Required work: Copy out the entries that follow, exactly as written.

Data excerpts
*** Block opens ***

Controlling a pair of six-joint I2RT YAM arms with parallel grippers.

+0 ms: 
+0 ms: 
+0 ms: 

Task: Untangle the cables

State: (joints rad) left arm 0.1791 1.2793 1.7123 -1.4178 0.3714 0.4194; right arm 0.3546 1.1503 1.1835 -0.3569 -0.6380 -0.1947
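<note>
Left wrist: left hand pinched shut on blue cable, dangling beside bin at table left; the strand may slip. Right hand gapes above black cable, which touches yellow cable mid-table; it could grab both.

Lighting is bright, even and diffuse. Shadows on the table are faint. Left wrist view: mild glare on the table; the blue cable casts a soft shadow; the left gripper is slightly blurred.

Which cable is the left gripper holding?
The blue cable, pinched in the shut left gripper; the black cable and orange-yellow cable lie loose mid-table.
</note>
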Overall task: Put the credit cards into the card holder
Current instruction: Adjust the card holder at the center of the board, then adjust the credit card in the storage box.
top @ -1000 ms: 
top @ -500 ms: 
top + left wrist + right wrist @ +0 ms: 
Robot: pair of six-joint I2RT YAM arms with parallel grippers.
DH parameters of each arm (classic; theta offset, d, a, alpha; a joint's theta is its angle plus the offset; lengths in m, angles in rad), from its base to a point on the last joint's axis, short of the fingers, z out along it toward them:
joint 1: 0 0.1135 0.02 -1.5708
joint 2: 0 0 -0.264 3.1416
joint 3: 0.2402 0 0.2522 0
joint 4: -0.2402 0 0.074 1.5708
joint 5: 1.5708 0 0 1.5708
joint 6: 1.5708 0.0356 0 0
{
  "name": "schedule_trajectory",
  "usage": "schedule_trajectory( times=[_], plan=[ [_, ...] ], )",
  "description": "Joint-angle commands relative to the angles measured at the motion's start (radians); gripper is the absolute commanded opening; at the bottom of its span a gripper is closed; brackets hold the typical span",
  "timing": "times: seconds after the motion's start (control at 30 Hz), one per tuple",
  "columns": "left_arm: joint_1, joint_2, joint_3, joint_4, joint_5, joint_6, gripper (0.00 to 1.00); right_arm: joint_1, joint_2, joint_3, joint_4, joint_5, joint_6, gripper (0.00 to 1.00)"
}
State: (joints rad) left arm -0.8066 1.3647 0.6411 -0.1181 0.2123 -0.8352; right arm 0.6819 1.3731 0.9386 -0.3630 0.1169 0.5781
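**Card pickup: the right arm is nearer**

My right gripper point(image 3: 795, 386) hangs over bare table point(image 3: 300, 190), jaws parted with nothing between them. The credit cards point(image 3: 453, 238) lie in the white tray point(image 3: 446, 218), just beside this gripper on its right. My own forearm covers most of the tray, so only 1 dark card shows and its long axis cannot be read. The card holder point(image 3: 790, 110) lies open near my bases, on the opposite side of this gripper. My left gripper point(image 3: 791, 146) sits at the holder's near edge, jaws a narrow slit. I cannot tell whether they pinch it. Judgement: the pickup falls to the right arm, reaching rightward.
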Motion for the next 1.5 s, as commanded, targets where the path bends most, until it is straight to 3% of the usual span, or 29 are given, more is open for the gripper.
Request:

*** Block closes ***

Answer to the exercise:
Controlling a pair of six-joint I2RT YAM arms with parallel grippers.

+0 ms: 
+0 ms: 
+0 ms: 

Task: Untangle the cables

State: (joints rad) left arm 0.1791 1.2793 1.7123 -1.4178 0.3714 0.4194; right arm 0.3546 1.1503 1.1835 -0.3569 -0.6380 -0.1947
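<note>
Left wrist: left hand pinched shut on blue cable, dangling beside bin at table left; the strand may slip. Right hand gapes above black cable, which touches yellow cable mid-table; it could grab both.

Lighting is bright, even and diffuse. Shadows on the table are faint. Left wrist view: mild glare on the table; the blue cable casts a soft shadow; the left gripper is slightly blurred.

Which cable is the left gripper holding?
The blue cable, pinched in the shut left gripper; the black cable and orange-yellow cable lie loose mid-table.
</note>
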Overall task: Put the credit cards into the card holder
Current instruction: Adjust the card holder at the center of the board, then adjust the credit card in the storage box.
top @ -1000 ms: 
top @ -500 ms: 
top + left wrist + right wrist @ +0 ms: 
Robot: pair of six-joint I2RT YAM arms with parallel grippers.
DH parameters of each arm (classic; theta offset, d, a, alpha; a joint's theta is its angle plus the offset; lengths in m, angles in rad), from its base to a point on the last joint's axis, short of the fingers, z out along it toward them:
joint 1: 0 0.1135 0.02 -1.5708
joint 2: 0 0 -0.264 3.1416
joint 3: 0.2402 0 0.2522 0
joint 4: -0.2402 0 0.074 1.5708
joint 5: 1.5708 0 0 1.5708
joint 6: 1.5708 0.0356 0 0
{
  "name": "schedule_trajectory",
  "usage": "schedule_trajectory( times=[_], plan=[ [_, ...] ], )",
  "description": "Joint-angle commands relative to the angles measured at the motion's start (radians); gripper is the absolute commanded opening; at the bottom of its span a gripper is closed; brackets hold the typical span",
  "timing": "times: seconds after the motion's start (control at 30 Hz), one per tuple",
  "columns": "left_arm: joint_1, joint_2, joint_3, joint_4, joint_5, joint_6, gripper (0.00 to 1.00); right_arm: joint_1, joint_2, joint_3, joint_4, joint_5, joint_6, gripper (0.00 to 1.00)"
}
State: (joints rad) left arm -0.8066 1.3647 0.6411 -0.1181 0.2123 -0.8352; right arm 0.6819 1.3731 0.9386 -0.3630 0.1169 0.5781
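**Card pickup: the right arm is nearer**

My right gripper point(image 3: 795, 386) hangs over bare table point(image 3: 300, 190), jaws parted with nothing between them. The credit cards point(image 3: 453, 238) lie in the white tray point(image 3: 446, 218), just beside this gripper on its right. My own forearm covers most of the tray, so only 1 dark card shows and its long axis cannot be read. The card holder point(image 3: 790, 110) lies open near my bases, on the opposite side of this gripper. My left gripper point(image 3: 791, 146) sits at the holder's near edge, jaws a narrow slit. I cannot tell whether they pinch it. Judgement: the pickup falls to the right arm, reaching rightward.
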Motion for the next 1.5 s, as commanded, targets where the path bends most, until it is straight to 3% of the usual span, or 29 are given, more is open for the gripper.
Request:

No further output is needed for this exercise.